Gizeh Records – 23rd November 2018

Christopher Nosnibor

In their biography, FOUDRE! are described as ‘a telluric drone quartet composed of Frédéric D. Oberland (Oiseaux-Tempête, Le Réveil des Tropiques, The Rustle Of The Stars, FareWell Poetry), Romain Barbot (Saåad), Grégory Buffier (Saåad, Autrenoir) and Paul Régimbeau (Mondkopf, Autrenoir, Extreme Precautions) who meet punctually for sessions of ritual improvisation where they invoke noise and drone and the deities of chaos.’

I’m not sure I’m entirely convinced by the punctual meetings given my years of experience dealing with musicians, but no matter: KAMI , the collective’s fourth album, was improvised and recorded live at Le Rex de Toulouse while supporting French doom metal band Monarch! at their tenth anniversary show.

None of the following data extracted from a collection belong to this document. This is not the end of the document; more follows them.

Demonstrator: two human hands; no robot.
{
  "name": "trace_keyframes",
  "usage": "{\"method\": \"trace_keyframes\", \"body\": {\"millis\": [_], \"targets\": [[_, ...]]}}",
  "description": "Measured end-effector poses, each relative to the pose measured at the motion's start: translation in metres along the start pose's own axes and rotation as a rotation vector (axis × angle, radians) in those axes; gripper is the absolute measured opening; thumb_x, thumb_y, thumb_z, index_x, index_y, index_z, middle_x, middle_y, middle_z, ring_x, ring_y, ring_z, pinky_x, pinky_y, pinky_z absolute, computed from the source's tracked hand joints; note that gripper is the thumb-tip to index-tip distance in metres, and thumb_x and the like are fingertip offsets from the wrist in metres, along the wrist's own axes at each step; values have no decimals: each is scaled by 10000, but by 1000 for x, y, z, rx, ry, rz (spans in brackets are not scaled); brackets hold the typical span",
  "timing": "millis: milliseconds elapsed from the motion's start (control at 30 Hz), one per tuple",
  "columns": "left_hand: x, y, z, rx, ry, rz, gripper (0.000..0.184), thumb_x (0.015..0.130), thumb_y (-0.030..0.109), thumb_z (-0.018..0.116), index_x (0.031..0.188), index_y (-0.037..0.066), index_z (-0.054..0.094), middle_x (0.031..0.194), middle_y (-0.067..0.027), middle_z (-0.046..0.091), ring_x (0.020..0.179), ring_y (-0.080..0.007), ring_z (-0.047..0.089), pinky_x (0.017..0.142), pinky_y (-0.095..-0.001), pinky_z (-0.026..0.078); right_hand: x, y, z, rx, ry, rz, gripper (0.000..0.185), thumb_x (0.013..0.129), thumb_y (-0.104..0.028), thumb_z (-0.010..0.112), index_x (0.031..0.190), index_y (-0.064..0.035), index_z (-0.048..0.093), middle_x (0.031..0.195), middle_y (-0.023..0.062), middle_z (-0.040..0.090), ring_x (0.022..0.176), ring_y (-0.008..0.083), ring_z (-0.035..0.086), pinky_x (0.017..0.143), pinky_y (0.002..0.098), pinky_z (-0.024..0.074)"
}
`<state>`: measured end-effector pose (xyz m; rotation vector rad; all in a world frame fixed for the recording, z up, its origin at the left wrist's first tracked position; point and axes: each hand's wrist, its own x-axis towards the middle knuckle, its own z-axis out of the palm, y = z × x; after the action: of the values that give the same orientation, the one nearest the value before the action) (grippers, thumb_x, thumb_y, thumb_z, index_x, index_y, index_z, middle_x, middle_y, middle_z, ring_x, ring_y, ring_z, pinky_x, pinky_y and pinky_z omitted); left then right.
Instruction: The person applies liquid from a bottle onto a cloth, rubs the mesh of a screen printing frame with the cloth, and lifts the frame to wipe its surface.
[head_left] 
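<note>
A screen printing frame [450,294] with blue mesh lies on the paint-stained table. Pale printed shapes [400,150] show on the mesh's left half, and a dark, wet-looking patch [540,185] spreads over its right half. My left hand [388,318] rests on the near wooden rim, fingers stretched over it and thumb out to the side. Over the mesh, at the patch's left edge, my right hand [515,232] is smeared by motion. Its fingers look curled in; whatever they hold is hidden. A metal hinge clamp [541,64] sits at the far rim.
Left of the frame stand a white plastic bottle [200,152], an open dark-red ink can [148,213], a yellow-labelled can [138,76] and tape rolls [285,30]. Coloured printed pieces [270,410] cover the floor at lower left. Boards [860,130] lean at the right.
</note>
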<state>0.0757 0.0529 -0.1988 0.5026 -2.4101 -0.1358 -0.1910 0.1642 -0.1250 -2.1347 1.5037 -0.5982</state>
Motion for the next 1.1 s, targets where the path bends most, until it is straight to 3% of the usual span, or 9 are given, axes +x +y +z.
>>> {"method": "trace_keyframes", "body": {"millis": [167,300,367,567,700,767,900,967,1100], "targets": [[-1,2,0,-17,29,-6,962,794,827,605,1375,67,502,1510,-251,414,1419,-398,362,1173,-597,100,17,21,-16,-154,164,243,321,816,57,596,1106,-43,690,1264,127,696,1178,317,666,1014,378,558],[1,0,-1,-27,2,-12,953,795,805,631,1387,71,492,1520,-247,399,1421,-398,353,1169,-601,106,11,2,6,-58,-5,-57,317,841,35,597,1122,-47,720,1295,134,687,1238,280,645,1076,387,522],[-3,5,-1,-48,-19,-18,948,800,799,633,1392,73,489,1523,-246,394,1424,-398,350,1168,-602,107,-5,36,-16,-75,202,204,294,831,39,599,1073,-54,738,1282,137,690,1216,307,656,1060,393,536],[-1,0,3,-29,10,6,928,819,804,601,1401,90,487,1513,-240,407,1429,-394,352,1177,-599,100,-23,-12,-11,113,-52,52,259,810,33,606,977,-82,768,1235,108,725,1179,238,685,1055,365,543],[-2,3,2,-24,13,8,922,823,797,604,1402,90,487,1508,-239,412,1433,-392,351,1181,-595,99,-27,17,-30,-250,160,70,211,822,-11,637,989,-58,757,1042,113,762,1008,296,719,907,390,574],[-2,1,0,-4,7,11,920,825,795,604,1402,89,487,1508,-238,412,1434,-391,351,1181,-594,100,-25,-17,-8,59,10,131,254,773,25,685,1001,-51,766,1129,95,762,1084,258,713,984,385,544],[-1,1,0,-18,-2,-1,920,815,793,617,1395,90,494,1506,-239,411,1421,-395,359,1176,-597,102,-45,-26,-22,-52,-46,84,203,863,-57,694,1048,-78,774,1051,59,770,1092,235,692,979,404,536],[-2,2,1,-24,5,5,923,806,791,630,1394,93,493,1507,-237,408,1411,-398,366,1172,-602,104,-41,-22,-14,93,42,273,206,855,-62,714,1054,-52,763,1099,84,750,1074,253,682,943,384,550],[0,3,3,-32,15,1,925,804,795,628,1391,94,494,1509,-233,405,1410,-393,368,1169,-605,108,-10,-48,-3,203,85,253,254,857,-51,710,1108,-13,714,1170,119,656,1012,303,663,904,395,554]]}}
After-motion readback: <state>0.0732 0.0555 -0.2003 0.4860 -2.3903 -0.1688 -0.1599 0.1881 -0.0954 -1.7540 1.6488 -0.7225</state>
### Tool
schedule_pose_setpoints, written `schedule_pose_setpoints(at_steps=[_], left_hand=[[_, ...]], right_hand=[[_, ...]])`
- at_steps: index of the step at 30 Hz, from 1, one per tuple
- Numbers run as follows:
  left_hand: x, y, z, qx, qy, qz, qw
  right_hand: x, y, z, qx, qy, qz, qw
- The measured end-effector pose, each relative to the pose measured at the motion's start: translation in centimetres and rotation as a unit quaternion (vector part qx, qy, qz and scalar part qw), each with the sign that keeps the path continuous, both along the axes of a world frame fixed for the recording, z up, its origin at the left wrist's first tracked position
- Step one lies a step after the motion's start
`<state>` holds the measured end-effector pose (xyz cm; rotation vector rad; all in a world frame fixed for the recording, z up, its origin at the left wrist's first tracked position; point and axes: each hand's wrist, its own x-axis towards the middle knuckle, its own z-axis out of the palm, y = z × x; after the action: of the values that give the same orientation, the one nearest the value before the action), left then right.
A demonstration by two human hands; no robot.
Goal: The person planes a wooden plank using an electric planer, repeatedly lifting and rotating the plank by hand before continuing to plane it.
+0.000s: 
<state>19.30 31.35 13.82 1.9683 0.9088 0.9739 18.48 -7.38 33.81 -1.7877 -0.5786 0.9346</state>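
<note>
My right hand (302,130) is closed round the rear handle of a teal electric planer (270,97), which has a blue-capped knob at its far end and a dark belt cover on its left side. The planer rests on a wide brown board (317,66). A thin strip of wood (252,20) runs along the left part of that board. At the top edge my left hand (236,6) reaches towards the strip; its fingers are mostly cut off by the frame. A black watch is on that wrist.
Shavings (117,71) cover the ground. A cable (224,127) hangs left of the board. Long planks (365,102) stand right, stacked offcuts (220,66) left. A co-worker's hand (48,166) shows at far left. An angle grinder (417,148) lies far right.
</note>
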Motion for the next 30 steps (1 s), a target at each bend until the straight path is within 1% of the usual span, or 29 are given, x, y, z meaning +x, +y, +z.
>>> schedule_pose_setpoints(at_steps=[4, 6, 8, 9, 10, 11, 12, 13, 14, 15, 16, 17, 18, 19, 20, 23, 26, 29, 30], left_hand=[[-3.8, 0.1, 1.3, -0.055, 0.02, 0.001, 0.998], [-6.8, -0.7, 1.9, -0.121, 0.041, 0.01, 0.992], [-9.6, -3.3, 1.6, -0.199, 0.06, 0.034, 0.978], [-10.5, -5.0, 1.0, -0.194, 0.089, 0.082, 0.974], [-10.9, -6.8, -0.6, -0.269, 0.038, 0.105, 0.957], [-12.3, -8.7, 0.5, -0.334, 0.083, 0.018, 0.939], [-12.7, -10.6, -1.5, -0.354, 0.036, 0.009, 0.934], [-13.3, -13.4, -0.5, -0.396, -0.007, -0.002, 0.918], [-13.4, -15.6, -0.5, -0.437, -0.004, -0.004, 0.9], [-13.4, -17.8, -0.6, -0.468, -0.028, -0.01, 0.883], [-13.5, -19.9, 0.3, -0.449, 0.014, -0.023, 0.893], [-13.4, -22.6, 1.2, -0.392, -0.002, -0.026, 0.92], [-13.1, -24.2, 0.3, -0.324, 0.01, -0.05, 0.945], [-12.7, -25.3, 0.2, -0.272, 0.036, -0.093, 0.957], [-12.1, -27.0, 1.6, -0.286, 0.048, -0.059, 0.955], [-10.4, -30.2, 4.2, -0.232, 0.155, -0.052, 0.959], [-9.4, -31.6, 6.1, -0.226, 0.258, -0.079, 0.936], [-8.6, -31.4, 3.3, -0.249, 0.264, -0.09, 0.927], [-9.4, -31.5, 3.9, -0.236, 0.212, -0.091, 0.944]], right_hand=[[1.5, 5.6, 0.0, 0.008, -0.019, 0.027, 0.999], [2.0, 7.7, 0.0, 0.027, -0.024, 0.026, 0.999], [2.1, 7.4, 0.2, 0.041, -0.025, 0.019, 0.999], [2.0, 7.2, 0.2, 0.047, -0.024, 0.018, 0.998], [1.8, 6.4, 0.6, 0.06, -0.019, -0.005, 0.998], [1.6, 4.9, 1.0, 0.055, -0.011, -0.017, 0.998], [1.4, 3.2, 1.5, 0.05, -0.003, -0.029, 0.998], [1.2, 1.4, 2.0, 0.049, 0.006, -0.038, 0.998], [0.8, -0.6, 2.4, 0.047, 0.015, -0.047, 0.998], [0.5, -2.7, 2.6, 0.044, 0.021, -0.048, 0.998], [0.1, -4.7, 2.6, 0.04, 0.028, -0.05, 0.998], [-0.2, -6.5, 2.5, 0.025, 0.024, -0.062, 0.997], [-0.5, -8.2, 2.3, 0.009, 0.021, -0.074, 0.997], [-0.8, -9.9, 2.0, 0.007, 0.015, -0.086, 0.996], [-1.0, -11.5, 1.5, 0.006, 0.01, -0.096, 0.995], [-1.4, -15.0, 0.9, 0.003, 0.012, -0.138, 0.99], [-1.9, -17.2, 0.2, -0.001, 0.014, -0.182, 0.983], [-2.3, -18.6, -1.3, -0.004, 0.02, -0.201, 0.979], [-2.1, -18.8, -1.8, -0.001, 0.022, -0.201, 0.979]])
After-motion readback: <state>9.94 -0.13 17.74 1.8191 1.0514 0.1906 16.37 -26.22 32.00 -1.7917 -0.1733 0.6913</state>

The five compositions which comprise the forty-five minute set are expansive, as much is sonic breadth and depth as duration, and as such, extend in all directions as the players audibly feed off one another intuitively to create immense aural vistas which are every bit as enigmatic as the titles, all of which reference Shinto gods.

Opening with a twelve-minute epic that evolves from dark, low rumblings and sparse down-tuned scraping string-like drones, tremulous, haunting, and hesitant, to a simmering ripple of waves that forge a subtle but sustained crescendo, ‘Raijin’ very much evokes images and sensations worthy of a god of lightning, thunder, and storms. ‘Raijin’ indeed.

Disembodied voices rise wordlessly, ghostly and demonic, against a heartbeat-pulsing beat. It’s all about the atmosphere, and it’s all about the slow burn. And because the shifts are so gradual, so slight, the listener’s attention becomes focused on the detail, attenuated to the tonality and texture of the individual sounds.

‘Ame-no-Uzume’ inches toward a pulsating hybrid of ambience and chillwave, with the eerie motifs of ‘Tubular Bells’ twisting into a funnel of extraneous noise against a stammering beat, and the pieces all segue seamlessly into one another, with an elongated organ drone rising up on ‘Fujin’ (the Japanese god of the wind) before the final piece, ‘Hachiman’, opens with a heavy, head-crushing crescendo of discord. All hell breaks lose amidst feedback and screeds of extraneous noise as the volume intensifies and things get ugly. Unintelligible screams and barks, distorted and inhuman, tear the air across a clattering industrial beat and blistering electronics forging a whorl of sound in a brutal blast reminiscent of Prurient.

If ever the opening and conclusion of a set emerged leagues apart, KAMI carves a most extreme trajectory, taking the full duration of the set to build from a whisper to a terrifying scream. And it’s this arc that makes KAMI so accomplished and so exciting.

More often than not, live recordings leave the impression that something is missing, and that being distant from the actual event is to subtract from the experience. KAMI is different, in that the hi-fidelity recording means it doesn’t sound like a live album, and sitting back while the sound in all its detail emanates from the speakers affords the opportunity to take in those details, the layers, the textures, and to reflect in a way that the in-the-moment experience simply cannot allow. This highlights the differences of the way we as an audience receive and experience different media and modes of delivery; the in-the-moment intensity may offer catharsis, instant gratification, and a sense of immediate impact, but when there is this much to absorb, the distance and benefit of time to reflect and repeat is invaluable. And KAMI is a work to digest at leisure.